How to group data in different buckets

I want to create a visual which shows me how my measure values are distributed (sort of like a histogram)

Use-case: I having different stores and for each store I’m calculating %compliance through a calculated field on runtime. Since number of stores are very large, it makes sense that I group them in some buckets instead of showing them individually. For example I’m thinking of creating 4 buckets i.e. <40%, 40-70%, 71-94% and 95-100% and show the store count corresponding to each bucket based on compliance measure output.

I can’t do this thing in dataset i.e. assign bucket to each store in dataset (pre-calculated), as the %compliance will change based on number of days user has decided to filter the data on, and other filter selections at run time.

Can you please suggest how can i go about implementing the same in QuickSight?

Does your filters in this use-case will update both numerator and denominator values for % calculation ? . can you share some sample dataset and output how you would like to visualize ?

@Ashok, My sample data can look like this:

Date Store ID Process compliance_flag
7/12/2022 1 cleaners 1
7/12/2022 1 restocking 0
7/12/2022 1 opening 1
7/12/2022 2 cleaners 1
7/12/2022 2 restocking 1
7/12/2022 2 opening 1
7/12/2022 3 cleaners 0
7/12/2022 3 restocking 0
7/12/2022 3 opening 1

There are like 18 different processes. I’m calculating compliance percentage as
sum(compliance_flag)/count(compliance_flag) for each storeID and Day.

So for 7/12, compliance scores become
Store 1 66%
Store 2 100%
Store 3 33%

Now since there is huge list of stores, I wanted a visualization like a bar chart which has some sort of buckets on x-axis, stores < 40% compliance, 40-71% , 71-94% and 95%+ and on Y-axis I show the count for each bucket.

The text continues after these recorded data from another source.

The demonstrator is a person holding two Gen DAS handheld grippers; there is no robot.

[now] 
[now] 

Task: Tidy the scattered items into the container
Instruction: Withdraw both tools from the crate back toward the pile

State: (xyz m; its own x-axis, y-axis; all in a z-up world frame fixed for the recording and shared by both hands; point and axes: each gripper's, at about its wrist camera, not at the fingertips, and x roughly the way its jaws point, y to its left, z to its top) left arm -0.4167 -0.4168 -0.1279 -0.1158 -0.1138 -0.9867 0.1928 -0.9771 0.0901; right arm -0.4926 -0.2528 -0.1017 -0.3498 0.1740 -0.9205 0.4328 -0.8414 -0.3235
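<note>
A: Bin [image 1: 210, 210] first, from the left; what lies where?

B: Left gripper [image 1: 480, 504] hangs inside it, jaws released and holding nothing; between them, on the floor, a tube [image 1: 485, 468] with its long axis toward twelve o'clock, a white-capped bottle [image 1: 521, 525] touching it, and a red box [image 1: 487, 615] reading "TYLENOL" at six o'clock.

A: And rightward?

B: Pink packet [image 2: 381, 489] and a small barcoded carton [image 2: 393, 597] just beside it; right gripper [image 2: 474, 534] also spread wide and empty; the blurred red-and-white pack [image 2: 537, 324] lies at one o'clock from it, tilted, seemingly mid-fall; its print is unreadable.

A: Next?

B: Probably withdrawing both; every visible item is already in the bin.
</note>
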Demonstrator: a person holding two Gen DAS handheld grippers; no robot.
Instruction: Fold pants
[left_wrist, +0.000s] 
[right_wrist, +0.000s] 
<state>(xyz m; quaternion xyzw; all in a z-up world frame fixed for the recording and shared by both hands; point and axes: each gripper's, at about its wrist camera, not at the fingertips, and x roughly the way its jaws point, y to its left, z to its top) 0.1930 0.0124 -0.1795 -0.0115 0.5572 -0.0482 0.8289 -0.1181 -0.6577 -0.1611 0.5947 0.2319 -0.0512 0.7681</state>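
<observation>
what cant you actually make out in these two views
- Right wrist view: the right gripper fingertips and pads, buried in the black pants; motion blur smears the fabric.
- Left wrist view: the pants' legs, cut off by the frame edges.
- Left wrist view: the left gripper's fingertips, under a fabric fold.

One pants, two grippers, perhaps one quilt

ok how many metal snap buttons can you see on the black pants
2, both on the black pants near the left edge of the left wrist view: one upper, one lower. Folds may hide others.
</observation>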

The user can select the date range for a single day or multiple days. In case of multiple days, I’m simply doing sum of compliance / count of compliance for that time period (not pre-aggregating at day level)

Hope this clarifies…

Hi, not sure if you were still looking for a solution, but let me know if the following works for you.

  1. Create a calculated field for Compliance %:
    sumOver({compliance_flag}, [{Store ID}], PRE_AGG)/countover({Store ID}, [{Store ID}], PRE_AGG)

  2. Create a calculated field for Compliance % Group:
    ifelse({Compliance %} >= 0.0 and {Compliance %} <= 0.3, ‘0%-30%’,
    {Compliance %} >0.3 and {Compliance %}<= 0.6, ‘31%-60%’, ‘61%-100’)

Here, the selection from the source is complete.